Leveling out the distribution of wealth in the United State is going to take years, said former Secretary of Labor Robert Reich to a joint congressional committee, but increasing the minimum wage is a great place to start.
“Widening inequality challenges the nation’s core ideal of equal opportunity, because it hampers upward mobility,” said Reich. “We cannot have a growing economy without a growing and buoyant middle class, and we cannot have a growing middle class if almost all economic gains go to the top 1 percent.”
Reich, along with three other economists, testified before the congressional Joint Economic Committee in a hearing examining income inequality in America.

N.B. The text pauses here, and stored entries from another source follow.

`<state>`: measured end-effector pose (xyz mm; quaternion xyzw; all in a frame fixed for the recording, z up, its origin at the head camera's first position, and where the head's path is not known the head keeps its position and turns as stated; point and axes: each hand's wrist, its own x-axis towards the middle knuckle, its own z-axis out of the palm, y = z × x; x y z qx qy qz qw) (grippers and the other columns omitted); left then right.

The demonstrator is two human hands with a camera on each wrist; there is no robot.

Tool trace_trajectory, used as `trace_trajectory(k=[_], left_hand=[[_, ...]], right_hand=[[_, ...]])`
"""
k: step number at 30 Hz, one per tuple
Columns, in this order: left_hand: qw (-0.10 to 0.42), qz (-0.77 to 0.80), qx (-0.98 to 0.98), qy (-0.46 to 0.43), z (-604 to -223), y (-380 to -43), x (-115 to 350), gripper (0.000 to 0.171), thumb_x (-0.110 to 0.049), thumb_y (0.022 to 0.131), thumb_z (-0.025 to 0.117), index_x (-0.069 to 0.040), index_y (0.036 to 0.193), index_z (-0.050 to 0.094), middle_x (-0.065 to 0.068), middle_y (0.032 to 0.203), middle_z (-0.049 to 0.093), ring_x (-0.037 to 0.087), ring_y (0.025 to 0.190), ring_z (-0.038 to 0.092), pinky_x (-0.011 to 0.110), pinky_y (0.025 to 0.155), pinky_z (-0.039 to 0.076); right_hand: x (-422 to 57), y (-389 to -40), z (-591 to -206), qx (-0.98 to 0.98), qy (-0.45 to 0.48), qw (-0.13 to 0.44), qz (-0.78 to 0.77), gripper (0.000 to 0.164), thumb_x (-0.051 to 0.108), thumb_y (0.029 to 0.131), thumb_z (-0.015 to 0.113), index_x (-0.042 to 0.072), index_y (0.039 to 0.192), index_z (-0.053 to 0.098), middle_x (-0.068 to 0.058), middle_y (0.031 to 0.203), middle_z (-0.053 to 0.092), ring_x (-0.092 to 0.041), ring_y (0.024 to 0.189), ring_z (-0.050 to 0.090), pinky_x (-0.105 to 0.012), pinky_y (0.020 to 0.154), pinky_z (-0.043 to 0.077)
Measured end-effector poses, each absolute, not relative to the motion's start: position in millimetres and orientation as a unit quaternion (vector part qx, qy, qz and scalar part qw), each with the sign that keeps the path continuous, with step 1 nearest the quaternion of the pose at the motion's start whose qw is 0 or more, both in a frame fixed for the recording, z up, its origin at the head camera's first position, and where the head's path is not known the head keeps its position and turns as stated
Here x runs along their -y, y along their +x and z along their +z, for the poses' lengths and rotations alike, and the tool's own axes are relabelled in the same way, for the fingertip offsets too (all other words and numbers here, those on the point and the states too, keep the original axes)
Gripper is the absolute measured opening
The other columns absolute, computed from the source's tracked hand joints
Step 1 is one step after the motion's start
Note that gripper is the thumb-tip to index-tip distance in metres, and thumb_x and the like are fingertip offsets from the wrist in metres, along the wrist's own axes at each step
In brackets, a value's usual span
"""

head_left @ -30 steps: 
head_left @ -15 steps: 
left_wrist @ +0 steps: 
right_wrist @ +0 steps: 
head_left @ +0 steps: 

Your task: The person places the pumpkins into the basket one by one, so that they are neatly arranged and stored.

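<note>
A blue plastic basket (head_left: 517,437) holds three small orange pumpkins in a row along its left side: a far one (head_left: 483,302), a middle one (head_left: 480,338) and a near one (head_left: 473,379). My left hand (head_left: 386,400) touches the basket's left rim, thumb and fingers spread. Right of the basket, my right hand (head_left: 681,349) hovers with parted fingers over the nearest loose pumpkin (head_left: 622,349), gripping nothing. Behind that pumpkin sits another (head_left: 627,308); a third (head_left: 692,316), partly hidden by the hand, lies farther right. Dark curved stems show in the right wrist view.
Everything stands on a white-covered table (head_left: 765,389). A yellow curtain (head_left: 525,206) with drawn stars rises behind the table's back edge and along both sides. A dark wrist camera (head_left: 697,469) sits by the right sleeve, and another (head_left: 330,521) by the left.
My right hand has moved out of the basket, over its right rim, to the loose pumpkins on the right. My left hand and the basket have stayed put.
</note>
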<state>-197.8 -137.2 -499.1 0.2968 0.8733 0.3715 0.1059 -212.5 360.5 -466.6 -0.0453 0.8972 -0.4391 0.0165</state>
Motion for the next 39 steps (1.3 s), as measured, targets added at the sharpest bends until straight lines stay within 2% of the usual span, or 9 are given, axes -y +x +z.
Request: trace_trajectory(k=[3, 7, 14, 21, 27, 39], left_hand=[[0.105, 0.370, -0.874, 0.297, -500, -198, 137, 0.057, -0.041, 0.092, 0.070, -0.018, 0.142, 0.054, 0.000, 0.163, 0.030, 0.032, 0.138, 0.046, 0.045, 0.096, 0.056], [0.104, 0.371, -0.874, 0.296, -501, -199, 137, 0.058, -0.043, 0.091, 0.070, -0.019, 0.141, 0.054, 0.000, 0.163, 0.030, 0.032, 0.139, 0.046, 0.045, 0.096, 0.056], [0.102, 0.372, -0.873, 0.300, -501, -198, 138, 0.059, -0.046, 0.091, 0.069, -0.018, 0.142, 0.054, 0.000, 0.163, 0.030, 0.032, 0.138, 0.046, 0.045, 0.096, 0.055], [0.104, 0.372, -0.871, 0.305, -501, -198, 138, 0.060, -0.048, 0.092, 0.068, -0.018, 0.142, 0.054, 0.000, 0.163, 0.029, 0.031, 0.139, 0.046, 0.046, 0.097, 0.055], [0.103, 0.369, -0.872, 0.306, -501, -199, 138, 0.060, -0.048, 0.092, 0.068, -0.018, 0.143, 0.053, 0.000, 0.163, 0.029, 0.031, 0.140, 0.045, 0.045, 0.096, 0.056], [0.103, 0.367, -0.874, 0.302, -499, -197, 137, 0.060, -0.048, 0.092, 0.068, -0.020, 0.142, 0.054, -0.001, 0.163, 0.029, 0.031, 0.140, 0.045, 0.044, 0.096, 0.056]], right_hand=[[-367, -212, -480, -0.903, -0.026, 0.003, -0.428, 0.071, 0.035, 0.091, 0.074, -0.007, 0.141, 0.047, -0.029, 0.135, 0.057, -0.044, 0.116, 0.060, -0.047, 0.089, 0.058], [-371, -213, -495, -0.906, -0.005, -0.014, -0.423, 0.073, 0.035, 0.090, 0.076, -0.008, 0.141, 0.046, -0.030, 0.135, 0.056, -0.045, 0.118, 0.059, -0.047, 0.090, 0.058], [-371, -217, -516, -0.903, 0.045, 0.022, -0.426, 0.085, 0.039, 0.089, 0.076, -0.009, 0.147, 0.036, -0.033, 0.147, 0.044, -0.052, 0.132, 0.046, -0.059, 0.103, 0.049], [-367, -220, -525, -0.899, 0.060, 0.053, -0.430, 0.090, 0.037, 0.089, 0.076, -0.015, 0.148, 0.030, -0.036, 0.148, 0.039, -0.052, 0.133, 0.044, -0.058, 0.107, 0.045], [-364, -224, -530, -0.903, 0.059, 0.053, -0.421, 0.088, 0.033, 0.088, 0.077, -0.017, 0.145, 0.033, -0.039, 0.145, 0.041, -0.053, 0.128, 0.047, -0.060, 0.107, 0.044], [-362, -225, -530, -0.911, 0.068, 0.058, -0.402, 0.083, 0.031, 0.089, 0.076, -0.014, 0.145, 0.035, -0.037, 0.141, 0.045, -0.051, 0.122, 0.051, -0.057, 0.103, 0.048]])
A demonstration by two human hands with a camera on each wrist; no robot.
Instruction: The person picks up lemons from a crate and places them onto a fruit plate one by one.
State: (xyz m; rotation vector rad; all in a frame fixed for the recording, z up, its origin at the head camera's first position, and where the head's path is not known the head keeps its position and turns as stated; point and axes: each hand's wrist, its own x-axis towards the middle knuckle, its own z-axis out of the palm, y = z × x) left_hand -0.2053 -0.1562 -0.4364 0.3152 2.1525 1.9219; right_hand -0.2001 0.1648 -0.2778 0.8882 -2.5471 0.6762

He told congressional members that, contrary to popular Conservative belief, enacting policies that help the middle class and unemployed are actually good for Big Business.
“One reason the recovery is so anemic is that 95 percent of the gains since the recovery started have gone to the top 1 percent,” said Reich. “There’s no way that the middle class or those that aspire [to the middle class] have enough purchasing power to keep the economy going. What is a business friendly strategy to create jobs? It’s to create customers. Business executives and Wall Street traders are not job creators. The job creators are customers. If the vast middle class and the poor don’t have enough money in their pockets, they can’t be customers.”
Sen. Amy Klobuchar (D-MN), Vice-Chair of the committee, released a new report showing the top 10 percent of workers are now earning half of the country’s total income.
President Obama is expected to make raising the minimum wage a centerpiece of tonight’s State of the Union address. Senate Democrats are expected to follow with formal votes on legislation to boost the federal minimum wage from $7.25 an hour to $10.10 an hour.